JETS KEEP CANADIAN CUP DREAM ALIVE
Winnipeg knocks out Nashville with 5-1 win in Game 7 . . . Vegas awaits
Winnipeg is jetting into history.
The last remaining Canadian team kept its Stanley Cup hopes alive, advancing to the NHL’s Western Conference final with a 5-1 win over the Nashville Predators on Thursday night.
Early first-period goals from Tyler Myers and Paul Stastny and one late in the second from Mark Scheifele, his sixth of the series, fuelled the Jets to the biggest win in franchise history.
Stastny added a third-period goal and Scheifele tacked on an empty-netter, ensuring the Jets — a team that bolted to Arizona in 1996, then resurfaced after the demise of the Atlanta Thrashers in 2011 — would get past the halfway mark to the Stanley Cup for the first time.
It’s also the furthest any Canadian team has advanced since the Vancouver Canucks lost the Stanley Cup to the Boston Bruins in 2011. A Canadian team has not won the Stanley Cup since Montreal in 1993.

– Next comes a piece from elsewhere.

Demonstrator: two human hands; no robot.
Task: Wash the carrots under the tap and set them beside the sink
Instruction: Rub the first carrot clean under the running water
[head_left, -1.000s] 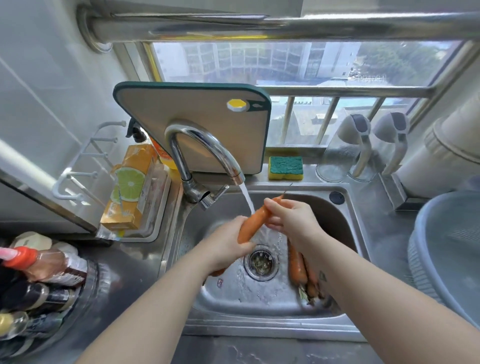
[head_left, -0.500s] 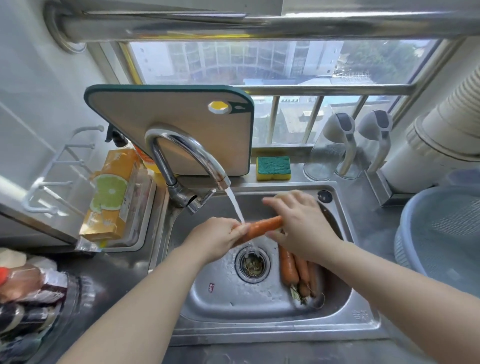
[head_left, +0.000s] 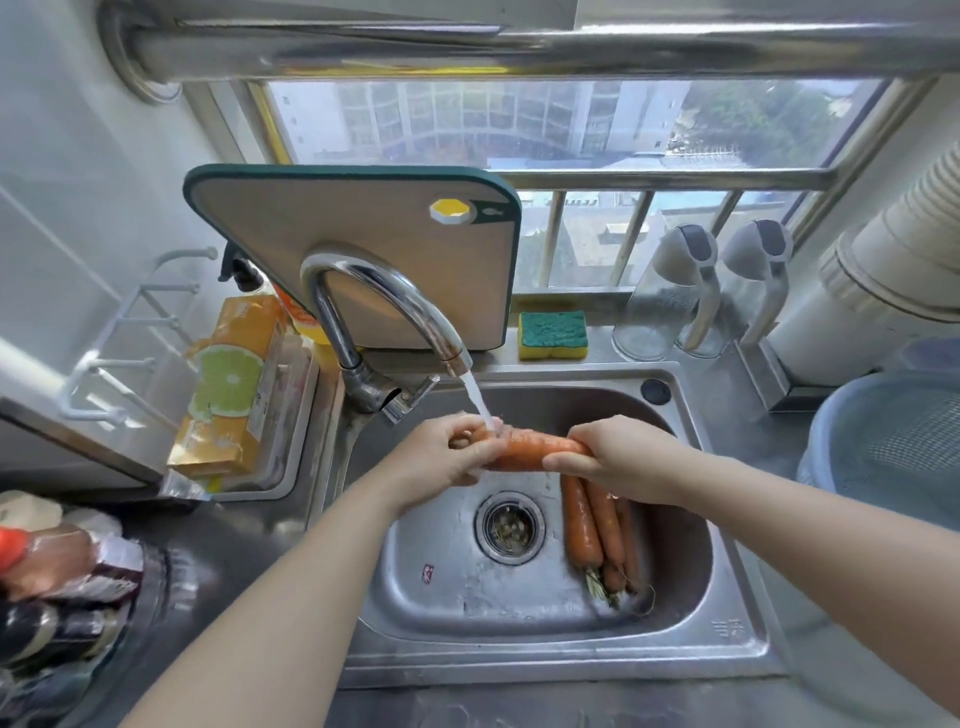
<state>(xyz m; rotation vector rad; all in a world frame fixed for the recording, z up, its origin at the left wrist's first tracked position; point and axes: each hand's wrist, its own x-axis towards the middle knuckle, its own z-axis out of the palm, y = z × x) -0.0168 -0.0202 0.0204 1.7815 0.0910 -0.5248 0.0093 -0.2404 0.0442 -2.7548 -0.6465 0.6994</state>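
Both bare forearms reach in from the lower edge of the frame and meet near its centre. The left hand (head_left: 439, 460) curls its fingers round one end of a carrot (head_left: 524, 451). The right hand (head_left: 615, 457) grips the other end.

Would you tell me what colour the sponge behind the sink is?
The sponge is green over yellow, head view.

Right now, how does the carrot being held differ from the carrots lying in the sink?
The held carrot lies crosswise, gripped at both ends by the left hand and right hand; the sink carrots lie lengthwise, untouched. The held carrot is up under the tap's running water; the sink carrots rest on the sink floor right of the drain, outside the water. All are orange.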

The Jets will host the Vegas Golden Knights on Saturday in Game 1 of the Western Conference final (7 p.m., CBC). The Eastern Conference final between the Lightning and Washington Capitals begins Friday night (8 p.m., CBC) in Tampa.
If the Jets have captured the imagination of Canadian hockey fans with their whiteouts, likeability and reclaimed hockey history, the Golden Knights have captured the imagination of hockey fans everywhere, a team of castoffs pulling off the unthinkable.

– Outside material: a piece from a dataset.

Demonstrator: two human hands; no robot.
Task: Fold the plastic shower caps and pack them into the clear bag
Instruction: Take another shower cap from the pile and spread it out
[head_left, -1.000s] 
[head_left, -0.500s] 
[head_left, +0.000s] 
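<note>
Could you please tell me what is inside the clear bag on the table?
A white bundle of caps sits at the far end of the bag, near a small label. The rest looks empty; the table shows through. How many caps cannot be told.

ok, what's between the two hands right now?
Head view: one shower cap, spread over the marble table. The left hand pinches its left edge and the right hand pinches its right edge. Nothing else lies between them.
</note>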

The Knights are the first expansion team since the 1967 St. Louis Blues to make the Stanley Cup semifinals. Those Blues had the built-in advantage of being in the all-expansion West Division, with league rules at the time ensuring a first-year team would make the Cup final via divisional playoffs. The Knights have been idle since eliminating the San Jose Sharks in six games on Sunday.
In Nashville, the Jets got off to a 2-0 lead on a couple of sharpangled goals, chasing Pekka Rinne halfway through the first period with Juuse Saros taking over. Rinne’s 10 minutes and seven seconds in net marked the shortest Game 7 start by a goalie in NHL history. It was the third time Rinne, a Vezina Trophy candidate, was pulled in the series.
Rinne looked bad on Myers’ opener, with the goalie’s poorly placed stick helping guide the puck in. And on Stastny’s goal, Rinne couldn’t find the puck after making the initial save. Stastny followed up on a rebound and scored to the short side. Rallying the Predators, P.K. Subban drew a penalty and scored on the ensuing power play to cut Winnipeg’s lead to 2-1 before the first period end- ed.
The Jets added to their lead, though, with a goal by Scheifele — the first Saros had allowed in any of his relief appearances.
Meanwhile, Winnipeg goalie Connor Hellebuyck, also a Vezina finalist, withstood Nashville’s inevitable pressure.
The Predators — Presidents’ Trophy winners and Cup favourite to many — are out one year after losing the Stanley Cup final to the Pittsburgh Penguins. An overflow crowd — both inside and outside Nashville’s Bridgestone Arena — went home disappointed and perhaps wondering whether the club’s window for winning is closing.
There will be questions for GM David Poile to answer, especially about Rinne, now 35 and with a history of disappointing playoff performances following stellar regular seasons.
Poile also made some in-season moves, including luring former captain Mike Fisher — unavailable for Game 7 with a lower-body injury — out of retirement to help down the stretch. He made multiple trades at the deadline, acquiring winger Ryan Hartman and forward Tyler Gaudet. Those were minor compared to the three-team blockbuster in November that saw Kyle Turris land in Nashville, with the Predators sending prospects Samuel Girard, Vladislav Kamenev and a second-round pick to Colorado. Turris did not score in the postseason. Winnipeg’s big in-season deal — adding Stastny from the Blues as a solid second-line centre — loomed much larger with a big performance in Game 7.